PROMEXPORT INTERNATIONAL (GHANA) LTD. v. FIRST GHANA BUILDING SOCIETY
1989
COURT OF APPEAL
GHANA
CORAM
- OSEI-HWERE
- AMPIAH
- LAMPTEY JJ.A
Areas of Law
- Civil Procedure
- Property and Real Estate Law
- Contract Law
- Corporate Law
1989
COURT OF APPEAL
GHANA
CORAM
AI Generated Summary
First Ghana Building Society, having acquired house No. D. 653/4 on Kojo Thompson Road, Accra, sued tenant Promexport International (Ghana) Ltd for possession of the first floor and mesne profits, alleging Promexport refused to attorn and pay rent since August 1980. The High Court granted the Societys motion to strike Promexports eighteen-paragraph defence for disclosing no reasonable answer and entered judgment for the reliefs endorsed on the writ. On appeal, Promexport argued serious factual and legal issues existed, including assertions of an equitable interest grounded in an agreement between Kuottam Enterprises Ltd and Raymond Okudjeto. The Court of Appeal held the defence deficient: it failed to plead Okudjetos capacity to bind the company, any written, stamped, and registered instrument evidencing an equitable interest or option, and did not bring the case within Harlley v. Ejura Farms privity exceptions. The Court affirmed the High Court and dismissed the appeal.

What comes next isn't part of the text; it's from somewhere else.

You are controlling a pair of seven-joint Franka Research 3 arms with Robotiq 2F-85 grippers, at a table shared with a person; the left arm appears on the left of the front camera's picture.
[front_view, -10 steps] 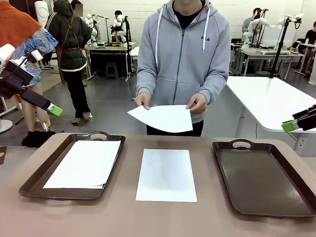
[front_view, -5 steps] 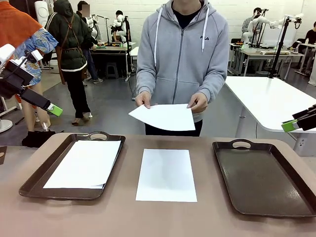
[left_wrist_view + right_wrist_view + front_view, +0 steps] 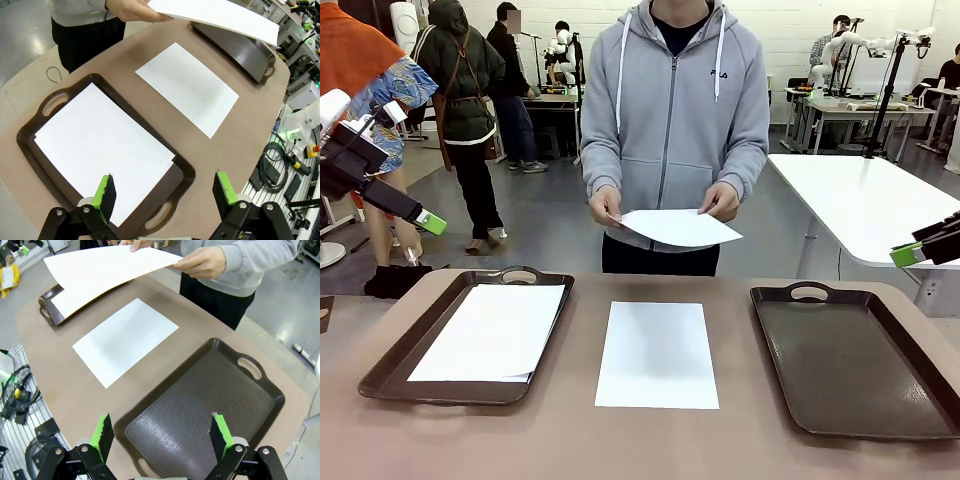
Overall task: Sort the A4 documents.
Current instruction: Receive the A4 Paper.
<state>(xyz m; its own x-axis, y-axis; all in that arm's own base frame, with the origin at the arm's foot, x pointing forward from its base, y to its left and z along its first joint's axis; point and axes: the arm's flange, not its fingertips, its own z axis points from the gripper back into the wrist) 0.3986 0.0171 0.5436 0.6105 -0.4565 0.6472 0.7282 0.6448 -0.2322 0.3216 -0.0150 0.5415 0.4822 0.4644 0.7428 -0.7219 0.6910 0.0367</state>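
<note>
Centrally, a single blank A4 sheet (image 3: pixel 657 355) is laid flat on the brown tabletop (image 3: pixel 570 435), and all other places are given from it. To the robot's left of that sheet, with a strip of bare tabletop between, a dark brown handled tray (image 3: pixel 420 332) is set. A small stack of white A4 sheets (image 3: pixel 492 332) is carried in it, its lower sheet showing at one corner. To the robot's right of the single sheet, a second handled tray (image 3: pixel 855 360) is seen bare inside.

Beyond the single sheet's far edge, raised above the tabletop, another A4 document (image 3: pixel 680 228) is held roughly level by a person in a grey hoodie. One hand (image 3: pixel 607 206) is closed on one side of it and the other hand (image 3: pixel 721 204) on the opposite side.

The left pincer (image 3: pixel 167 190) is spread wide with nothing between its green pads, raised over the robot-side end of the tray left of the single sheet. The right pincer (image 3: pixel 162 435) is likewise spread and empty, raised over the robot-side end of the bare tray to that sheet's right.
</note>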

Before the High Court, Accra, the First Ghana Building Society issued a writ of summons against the defendants, Promexport International (Ghana) Ltd, and claimed the following reliefs:
"(i) An order for recovery of possession of the first floor of house No. D. 653/4, Kojo Thompson Road, Accra occupied by the defendants.
(ii) Mesne profits from August 1980 to the date of judgment.
(iii) Such further order or orders as to the court might seem just."
The plaintiff company claimed ownership of the said property in which the defendant company is a tenant. The action was mounted against the defendant company because according to the plaintiff company, from the date that it purchased the premises the defendant company had not paid any rents and indeed refuses to pay any rents to it as the new landlord. The defendant company refused to and continues to refuse to attorn tenant to the plaintiff company. The defendant company resisted the claim of the plaintiff company and filed an eighteen-paragraph statement of defence. Counsel for the plaintiff company moved the lower court to strike out the whole of the statement of defence filed for and on behalf of the defendant company. As was to be expected the defendant company fiercely opposed the application to strike out its entire defence. The lower court heard each counsel on the application to strike out the statement of defence. In a ruling dated 28 February 1986, the trial judge stated as follows:
"The position now is that the defendant having been given the opportunity of attorning tenant refused to do so. They have remained in occupation of the premises since August 1980 without acknowledging the title of the plaintiffs or paying rent. I agree with Mr. da Rocha that the defence as it stands does not disclose any reasonable answer to the claim. It is struck out and judgment entered for the plaintiffs for the reliefs indorsed on the writ."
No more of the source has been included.